Heather Gilvary-Hamad’s story written Angela Jackson-Brown
Heather is 46 years old
There are certain topics, as a Muslim . . . as a Muslim woman . . . that I am tired of addressing.
Conversations about hijab. Exhausting. Conversations about whether or not Muslims should apologize for the actions of terrorists who claim to be Muslims. Unfair and exhausting. Conversations about whether or not Muslim women are downtrodden and under the thumbs of their husbands. Absolutely wrong and emotionally draining that continually Muslim women have to explain that not only are we not downtrodden, we are revered and highly respected by our husbands and families.
At the same time, although I am tired of talking about the same issues over and over, I understand the conversations still need to occur [be had], particularly now when potential political leaders say things like, “We need databases for Muslims,” or “We should exclude Muslims from specific activities.”
So, we sometimes roll our eyes when it is just “us” together, but at the end of the day we know that we have to continue the dialogue because, in some cases, our lives depend on it.
Yes, talking about hijab can be frustrating. I personally don’t wear hijab on a regular basis, because we, as Muslims, know that it is not accepted by many non-Muslims. If I put on hijab, I worry that maybe I risk violent attitudes or negative responses from total strangers in the grocery store or the mall. Some people feel it is their right to comment on our attire, which is amazing to me. They don’t get that it is rude. It is the equivalent of me asking a Christian, “Why are you wearing that cross?”
That is just not something I or any Muslim would do. Until I wore hijab and felt the eyes on me, I didn’t understand what other Muslim women meant when they would say, “They are staring at me in public when I wear hijab.” Before I wore hijab, I would think, well, maybe you misinterpreted the stares, or maybe they really aren’t staring, or maybe it is more curiosity than animosity. But once I became that one person in the room who was doing something different like wearing hijab, I felt the fear that other Muslim women speak about.
And I come to find that fear is a constant in the lives of Muslims. Whether it is the way we dress or just the ordeal of traveling. . .we can’t get away from fear. The last time my family and I crossed the border, we were visiting my husband’s brother in Canada. We drove across the border on the day we stopped fasting for Ramadan. We had breakfast, prayers, and then we packed up. However, when we got to the border, preparing to cross over into Detroit, we were stopped for no less than four to five hours. Our car was searched, and my husband was taken to the back room. Before going to the back room, the officer put a glove on his hand, and instantly I knew what was about to happen.
My husband did not see the officer put the glove on his hand. My children didn’t understand what was happening. My husband went into the room with the officer, and I felt sick to my stomach. When he came out, my husband was almost deathly pale from the humiliation he had just endured. My son instantly started questioning, “Baba what happened to you? What did they do to you?” And I was like, “Hush. Baba doesn’t want to talk about what just happened to him in there.”

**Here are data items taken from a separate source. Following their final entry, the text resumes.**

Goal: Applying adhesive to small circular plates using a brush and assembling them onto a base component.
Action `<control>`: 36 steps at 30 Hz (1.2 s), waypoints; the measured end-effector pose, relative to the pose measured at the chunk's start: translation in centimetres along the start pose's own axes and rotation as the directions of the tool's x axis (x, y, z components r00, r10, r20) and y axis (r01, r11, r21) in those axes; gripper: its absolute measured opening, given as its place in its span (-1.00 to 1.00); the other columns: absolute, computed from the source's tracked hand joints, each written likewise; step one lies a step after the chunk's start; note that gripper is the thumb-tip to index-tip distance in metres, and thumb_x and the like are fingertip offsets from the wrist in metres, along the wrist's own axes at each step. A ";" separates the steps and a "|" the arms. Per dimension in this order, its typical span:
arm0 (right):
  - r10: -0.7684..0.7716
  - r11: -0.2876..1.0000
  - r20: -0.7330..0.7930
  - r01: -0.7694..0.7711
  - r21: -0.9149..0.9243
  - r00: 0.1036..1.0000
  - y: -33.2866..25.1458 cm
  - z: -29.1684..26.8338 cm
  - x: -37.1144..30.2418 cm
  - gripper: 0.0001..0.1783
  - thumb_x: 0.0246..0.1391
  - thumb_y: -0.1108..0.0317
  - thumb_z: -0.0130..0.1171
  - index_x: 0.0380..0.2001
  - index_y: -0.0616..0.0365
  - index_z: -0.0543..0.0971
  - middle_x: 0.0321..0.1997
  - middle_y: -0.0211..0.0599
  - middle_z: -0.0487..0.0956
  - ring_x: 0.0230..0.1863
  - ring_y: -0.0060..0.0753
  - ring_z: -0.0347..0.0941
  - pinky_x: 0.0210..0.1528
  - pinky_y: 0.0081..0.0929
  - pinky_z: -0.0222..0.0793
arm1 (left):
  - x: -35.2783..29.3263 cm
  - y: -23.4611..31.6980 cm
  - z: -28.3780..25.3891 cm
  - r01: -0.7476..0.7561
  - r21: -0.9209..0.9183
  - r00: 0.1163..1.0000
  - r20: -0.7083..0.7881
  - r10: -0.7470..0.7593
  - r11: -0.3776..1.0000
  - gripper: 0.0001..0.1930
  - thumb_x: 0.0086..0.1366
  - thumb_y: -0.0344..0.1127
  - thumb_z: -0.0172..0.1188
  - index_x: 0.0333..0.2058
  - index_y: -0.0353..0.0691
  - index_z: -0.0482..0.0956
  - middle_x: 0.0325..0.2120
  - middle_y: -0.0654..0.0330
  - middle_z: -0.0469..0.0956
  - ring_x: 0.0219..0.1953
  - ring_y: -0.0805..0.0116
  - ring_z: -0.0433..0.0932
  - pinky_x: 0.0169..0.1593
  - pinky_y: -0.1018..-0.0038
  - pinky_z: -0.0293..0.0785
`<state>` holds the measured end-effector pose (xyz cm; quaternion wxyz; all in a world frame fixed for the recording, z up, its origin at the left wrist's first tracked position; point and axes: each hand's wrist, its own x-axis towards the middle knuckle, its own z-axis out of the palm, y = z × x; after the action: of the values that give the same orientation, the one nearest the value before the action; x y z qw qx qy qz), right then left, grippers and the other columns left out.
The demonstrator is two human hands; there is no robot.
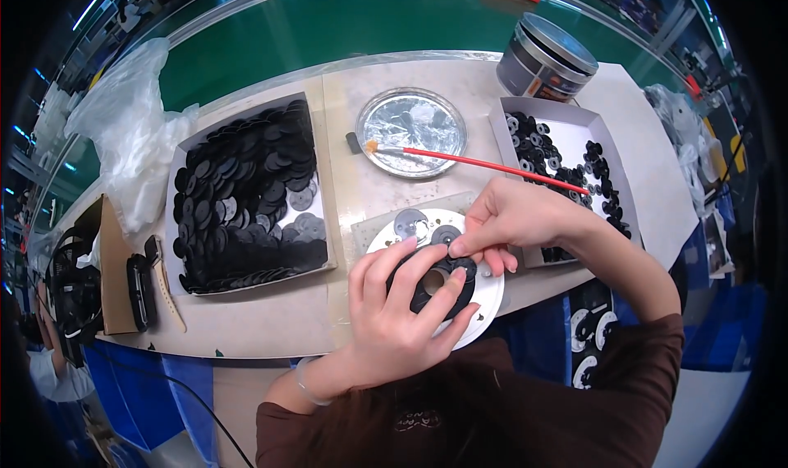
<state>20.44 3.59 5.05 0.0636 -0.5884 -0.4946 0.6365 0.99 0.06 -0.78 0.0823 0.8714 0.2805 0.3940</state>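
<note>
A white round plate (490, 297) lies at the table's near edge, with grey gears (446, 235) on its far part. Over it sits a black ring-shaped part (438, 306) with a hole in its middle. My left hand (390, 324) grips this ring, its curved fingers across the top. At the ring's far right edge, my right hand (509, 222) has thumb and forefinger pinched together; whatever is between them is hidden. Beyond the hands, a red-handled brush (492, 166) rests across a round metal lid (394, 162), its bristles toward the left.
At left, a shallow box (330, 222) holds many black discs. Another box (611, 123) with small black and grey gears stands at right, below a metal can (542, 61). A clear plastic bag (135, 148), a wristwatch (164, 283) and a cardboard box (117, 271) are far left.
</note>
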 end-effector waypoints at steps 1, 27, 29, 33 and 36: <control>-0.016 1.000 -0.008 0.016 0.005 1.000 0.1 0.1 -0.2 -0.70 -0.01 0.30 0.18 -0.68 0.29 0.50 -0.75 -0.30 0.50 -0.77 -0.64 0.37 -0.72 -0.75 0.25 | 0.0 0.0 0.0 -0.007 0.002 1.000 -0.007 0.007 1.000 -0.68 -0.22 -0.19 0.39 -0.41 -0.08 0.57 -0.17 0.18 0.39 -0.04 0.10 0.25 -0.07 0.29 0.22; -0.885 0.450 -0.448 0.494 -0.744 0.131 -2.4 -5.2 1.0 -0.81 0.03 0.40 0.09 -0.27 0.23 0.51 -0.34 -0.41 0.54 -0.38 -0.67 0.41 -0.46 -0.78 0.26 | 0.4 -0.5 -0.5 -0.068 -0.026 0.988 0.135 0.071 0.997 -0.66 0.00 -0.20 0.20 -0.25 -0.25 0.52 -0.09 0.20 0.45 -0.17 0.23 0.38 -0.06 0.27 0.24; -0.878 0.474 -0.439 0.489 -0.733 0.192 -2.9 -4.1 3.0 -0.82 0.06 0.38 0.07 -0.29 0.24 0.51 -0.33 -0.41 0.54 -0.37 -0.64 0.43 -0.46 -0.76 0.28 | 0.3 -0.4 -0.6 -0.054 -0.014 0.989 0.137 0.055 0.998 -0.65 -0.04 -0.19 0.25 -0.26 -0.21 0.53 -0.10 0.26 0.46 -0.16 0.25 0.36 -0.05 0.31 0.23; -0.937 0.334 -0.266 0.363 -0.870 0.225 -2.3 -3.2 3.9 -0.88 0.00 0.47 0.10 -0.35 0.25 0.49 -0.39 -0.31 0.53 -0.44 -0.50 0.44 -0.53 -0.68 0.31 | 0.3 -0.4 -0.6 -0.033 0.001 0.991 0.131 0.033 0.999 -0.65 -0.07 -0.17 0.28 -0.27 -0.14 0.55 -0.11 0.34 0.48 -0.16 0.28 0.35 -0.05 0.36 0.23; -0.982 0.183 -0.164 0.240 -0.953 0.097 -0.6 -3.0 3.5 -0.88 -0.09 0.59 0.13 -0.41 0.24 0.47 -0.48 -0.25 0.50 -0.50 -0.36 0.42 -0.55 -0.63 0.30 | 0.4 -0.4 -0.5 -0.030 -0.005 0.992 0.121 0.031 1.000 -0.67 -0.06 -0.17 0.27 -0.28 -0.13 0.55 -0.12 0.36 0.48 -0.16 0.29 0.35 -0.07 0.37 0.23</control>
<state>21.49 7.88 3.66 0.3399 -0.4366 -0.8261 -0.1065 0.62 0.59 -0.36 0.0947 0.8977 0.2610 0.3422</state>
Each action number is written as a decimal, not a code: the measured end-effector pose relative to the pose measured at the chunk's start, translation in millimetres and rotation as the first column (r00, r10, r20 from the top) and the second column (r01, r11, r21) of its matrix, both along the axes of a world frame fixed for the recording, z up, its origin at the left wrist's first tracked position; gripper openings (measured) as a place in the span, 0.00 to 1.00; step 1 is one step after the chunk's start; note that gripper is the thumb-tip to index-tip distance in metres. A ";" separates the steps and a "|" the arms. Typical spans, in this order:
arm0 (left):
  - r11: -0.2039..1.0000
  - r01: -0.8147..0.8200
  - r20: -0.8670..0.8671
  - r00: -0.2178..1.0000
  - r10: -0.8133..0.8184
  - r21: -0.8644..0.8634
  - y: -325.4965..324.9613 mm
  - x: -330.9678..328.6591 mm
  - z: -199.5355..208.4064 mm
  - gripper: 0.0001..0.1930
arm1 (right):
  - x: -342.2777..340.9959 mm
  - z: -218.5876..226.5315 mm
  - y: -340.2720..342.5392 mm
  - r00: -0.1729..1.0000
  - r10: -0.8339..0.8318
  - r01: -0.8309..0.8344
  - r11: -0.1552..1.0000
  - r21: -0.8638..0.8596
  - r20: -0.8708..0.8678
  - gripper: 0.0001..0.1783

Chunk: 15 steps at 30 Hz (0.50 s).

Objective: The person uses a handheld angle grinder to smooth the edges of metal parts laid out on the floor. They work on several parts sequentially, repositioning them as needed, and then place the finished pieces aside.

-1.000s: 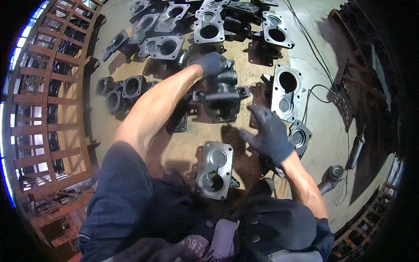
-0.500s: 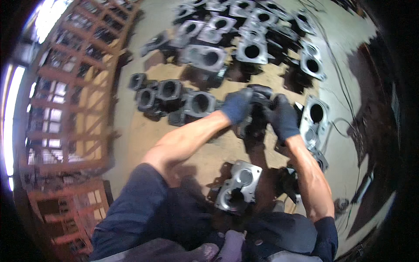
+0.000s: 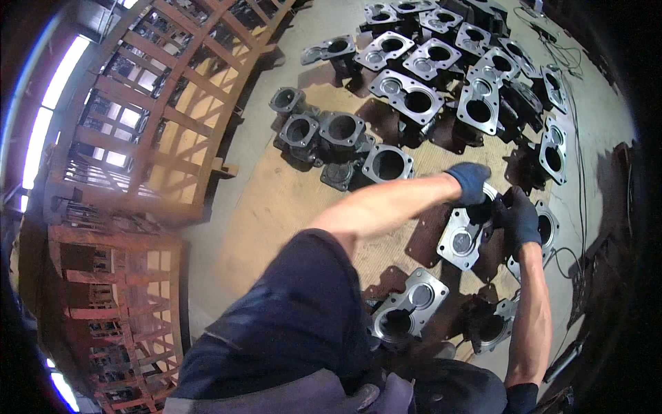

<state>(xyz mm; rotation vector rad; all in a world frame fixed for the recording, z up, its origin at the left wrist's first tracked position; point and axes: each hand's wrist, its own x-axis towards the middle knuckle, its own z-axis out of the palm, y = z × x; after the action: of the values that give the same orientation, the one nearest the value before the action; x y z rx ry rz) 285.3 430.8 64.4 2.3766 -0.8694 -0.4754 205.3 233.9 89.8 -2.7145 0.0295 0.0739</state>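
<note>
Both my hands wear dark blue gloves and grip one metal casting (image 3: 460, 240). Its bright, flat flange faces up and has a round opening at each end. My left hand (image 3: 471, 183) is closed over the far end of the casting. My right hand (image 3: 519, 217) is closed on its right side, beside the far opening. Its fingertips are partly hidden against the dark bore. A similar casting (image 3: 408, 303) with a bright flange stands nearer to me. Another flanged casting (image 3: 546, 228) is just beyond my right hand, partly covered by it.
Several bright-flanged castings (image 3: 416, 101) stand in rows on a tan board (image 3: 255, 200). Darker castings with round openings (image 3: 343, 129) cluster at the left. A brown slatted rack (image 3: 148, 103) runs along the far left. Cables (image 3: 578, 138) lie on the floor at right.
The casting in my hands was dark side up and blurred; now its bright flange faces up. The view has shifted, with my hands now further right in the picture.
</note>
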 end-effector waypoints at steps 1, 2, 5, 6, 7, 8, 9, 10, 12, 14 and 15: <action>0.995 -0.086 -0.085 0.993 0.082 -0.052 20.7 -13.8 14.5 0.37 | -2.9 -7.7 5.0 0.999 0.036 -0.036 0.999 0.002 -0.016 0.18; 0.983 -0.091 0.022 0.995 0.096 -0.160 41.7 -23.9 22.5 0.39 | -5.0 -4.0 5.7 0.998 0.062 -0.062 0.998 -0.019 -0.015 0.18; 0.992 -0.114 0.282 0.951 0.126 -0.057 115.6 -47.8 53.8 0.32 | -11.2 6.6 -12.2 0.999 0.038 -0.039 0.998 -0.050 -0.012 0.20; 0.991 -0.120 0.362 0.928 0.091 0.057 153.4 -60.4 50.3 0.32 | -11.0 9.5 -7.5 0.999 0.043 -0.044 0.998 -0.049 -0.013 0.21; 0.977 -0.145 0.422 0.904 0.066 0.157 187.5 -70.2 38.7 0.31 | -10.4 12.8 0.6 0.998 0.046 -0.045 0.999 -0.016 0.032 0.21; 0.953 -0.173 0.475 0.879 0.035 0.248 207.9 -78.0 23.9 0.30 | -9.2 15.8 7.6 0.996 0.046 -0.047 0.999 0.012 0.073 0.20; 0.952 -0.152 0.515 0.857 -0.006 0.265 212.1 -80.6 9.1 0.29 | -6.9 17.1 13.9 0.991 0.062 -0.065 0.998 0.020 0.122 0.20; 0.956 -0.123 0.554 0.831 -0.048 0.267 207.3 -78.5 -2.4 0.28 | -4.7 28.1 16.9 0.973 0.152 -0.157 0.987 0.016 0.172 0.20; 0.959 -0.164 0.613 0.790 -0.013 0.232 190.0 -64.3 -20.0 0.13 | -0.8 61.0 34.8 0.951 0.288 -0.291 0.957 0.011 0.111 0.21; 0.882 -0.211 0.272 0.957 0.099 0.422 179.8 -59.0 -12.0 0.11 | 3.8 79.0 48.3 0.904 0.390 -0.382 0.921 -0.078 0.177 0.21; 0.898 -0.226 0.336 0.937 0.094 0.379 183.4 -58.1 -12.6 0.11 | 6.3 84.5 55.9 0.912 0.368 -0.356 0.930 -0.094 0.183 0.21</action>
<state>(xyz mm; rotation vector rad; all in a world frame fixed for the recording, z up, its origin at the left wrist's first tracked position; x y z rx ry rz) 227.2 614.2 51.8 2.9469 -0.7457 -0.2342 211.5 289.8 174.3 -2.7373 -0.5408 -0.0902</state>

I knew it would be too humiliating. And then to have the officer, after hours of detaining us, say, “Well, there was a misunderstanding. You can go ahead and go.” We hadn’t eaten during this whole ordeal. This was the first day of the month during daylight hours that we could eat during the day, and so we were sitting there for all of those hours with our kids, after having told them earlier that day that, “Oh, today is a holiday, a celebration,” yet we were allowed no food, no drinks, and no bathroom visits without permission.
We had told the kids that once we crossed the border we would get lunch in Detroit. But there we were, four or five hours later, very hungry, very tired, and the last thing we wanted to do was to stop. We wanted to get as far away from the border as we could. So the kids were in the back, saying, “We want to eat. We want to eat.” We were like, “Sorry guys. We need to get out of here.” We wanted to get the experience as far away from us as we physically could.
Since then, my husband has tried to make sure he was clear to fly with airports and Customs before he attempted to fly to make sure this doesn’t happen again, but, of course, we were told there is no guarantee, so we don’t fly anywhere together as a family. If we want to go on vacation it has to be somewhere we can all get into the car and drive to because there is no more crossing the border for us. So it limits our ability to visit with his family. It’s tragic, but, sadly, it is the new normal for Muslim families.
I want my children to live in a place where they can interact with diverse populations of people, whether they be Muslims or someone else. . .maybe Jewish, maybe Hindu, maybe Atheist, maybe gay, maybe Black, maybe Hispanic. My children need to be out there interacting with all of different types of people because that is the world they are going to work and live in in the future.
So, I say to non-Muslims . . . we are just like you. We want the same things for ourselves and our families that you want for yours, and that is the freedom to love and live in peace.